JiangJun: Mastering Xiangqi by Tackling Non-Transitivity in Two-Player Zero-Sum Games
Yang Li₁*, Kun Xiong₂, Yingping Zhang₂, Jiangcheng Zhu₂, Stephen Mcaleer₃, Wei Pan₁, Jun Wang₄,
Zonghong Dai₂†, Yaodong Yang₅†
1: The University of Manchester 2: Huawei 3: Carnegie Mellon University 4: University College London 5: Peking University
*: Part work done when Yang was an intern at Huawei
†: Corresponding authors: daizonghong@huawei.com;yaodong.yang@kcl.ac.uk
Abstract
This paper presents an empirical exploration of non-transitivity in perfect-information games, specifically focusing on Xiangqi, a traditional Chinese board game comparable in game-tree complexity to chess and shogi. By analyzing over 10,000 records of human Xiangqi play, we highlight the existence of both transitive and non-transitive elements within the game’s strategic structure. To address non-transitivity, we introduce the JiangJun algorithm, an innovative combination of Monte-Carlo Tree Search (MCTS) and Policy Space Response Oracles (PSRO) designed to approximate a Nash equilibrium. We evaluate the algorithm empirically using a WeChat mini program and achieve a Master level with a 99.41% win rate against human players. The algorithm’s effectiveness in overcoming non-transitivity is confirmed by a plethora of metrics, such as relative population performance and visualization results.

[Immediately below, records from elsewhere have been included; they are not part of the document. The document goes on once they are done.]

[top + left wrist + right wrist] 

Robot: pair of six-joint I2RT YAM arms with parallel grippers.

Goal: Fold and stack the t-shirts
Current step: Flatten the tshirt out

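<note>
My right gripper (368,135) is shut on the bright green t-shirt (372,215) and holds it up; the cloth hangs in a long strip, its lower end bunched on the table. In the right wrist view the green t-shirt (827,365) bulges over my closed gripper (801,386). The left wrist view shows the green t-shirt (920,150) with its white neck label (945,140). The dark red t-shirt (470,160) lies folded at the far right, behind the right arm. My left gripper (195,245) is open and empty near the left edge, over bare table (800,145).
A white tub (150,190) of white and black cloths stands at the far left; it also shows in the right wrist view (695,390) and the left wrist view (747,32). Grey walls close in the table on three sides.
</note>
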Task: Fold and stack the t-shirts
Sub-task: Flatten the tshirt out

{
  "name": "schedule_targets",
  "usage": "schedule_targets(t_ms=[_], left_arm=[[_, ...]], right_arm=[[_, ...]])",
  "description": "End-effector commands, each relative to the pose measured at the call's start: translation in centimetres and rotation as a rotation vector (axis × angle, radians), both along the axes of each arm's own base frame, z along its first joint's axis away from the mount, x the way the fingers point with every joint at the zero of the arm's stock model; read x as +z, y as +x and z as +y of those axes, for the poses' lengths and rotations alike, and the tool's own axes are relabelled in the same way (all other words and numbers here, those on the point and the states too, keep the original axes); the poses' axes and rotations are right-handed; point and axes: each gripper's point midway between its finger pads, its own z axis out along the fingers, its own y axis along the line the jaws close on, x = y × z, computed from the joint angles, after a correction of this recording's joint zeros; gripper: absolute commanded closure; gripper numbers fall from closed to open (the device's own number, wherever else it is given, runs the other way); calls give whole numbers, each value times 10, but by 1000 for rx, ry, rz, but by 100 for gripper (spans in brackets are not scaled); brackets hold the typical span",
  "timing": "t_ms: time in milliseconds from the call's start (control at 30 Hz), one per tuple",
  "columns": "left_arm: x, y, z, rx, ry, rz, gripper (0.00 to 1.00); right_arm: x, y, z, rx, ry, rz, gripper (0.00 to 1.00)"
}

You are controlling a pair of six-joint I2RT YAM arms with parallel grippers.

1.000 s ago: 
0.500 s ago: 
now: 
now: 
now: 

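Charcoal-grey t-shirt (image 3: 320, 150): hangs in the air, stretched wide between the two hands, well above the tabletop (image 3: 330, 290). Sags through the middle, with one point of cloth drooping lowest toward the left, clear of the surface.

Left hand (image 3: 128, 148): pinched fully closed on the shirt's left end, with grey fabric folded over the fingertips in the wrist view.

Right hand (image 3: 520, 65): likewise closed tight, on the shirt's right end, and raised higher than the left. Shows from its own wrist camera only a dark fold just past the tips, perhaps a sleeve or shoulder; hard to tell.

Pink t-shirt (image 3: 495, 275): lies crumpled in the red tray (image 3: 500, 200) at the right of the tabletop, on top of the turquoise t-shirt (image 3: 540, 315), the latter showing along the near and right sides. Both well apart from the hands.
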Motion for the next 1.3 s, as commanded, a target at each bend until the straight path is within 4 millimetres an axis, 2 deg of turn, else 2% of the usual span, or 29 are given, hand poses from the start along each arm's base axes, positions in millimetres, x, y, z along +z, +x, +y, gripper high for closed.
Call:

Part 1 : Geometrical Landscape Analysis of Xiangqi
To thoroughly analyze Xiangqi’s geometry, we obtained a dataset consisting of over 10,000 records of real-world Xiangqi games, which were sourced from the Play Ok game platform. We disclosed the spinning top game geometry hypothesis and non-transitivity problem in Xiangqi.
Part 2 : JiangJun
To address this non-transitivity issue, we propose the JiangJun algorithm. As depicted in Figure 4, JiangJun is comprised of two primary modules, the MCTS Actor and the Populationer. The MCTS Actor module generates training data, while the Populationer module maintains a Population consisting of varied policies, an inference module, and a maximum entropy Nash solver
The training of the JiangJun algorithm was performed on the Huawei Cloud ModelArt platform. In our whole resource pool, we have 90 32GB NVIDIA V100 GPUs and over 3000 CPU cores.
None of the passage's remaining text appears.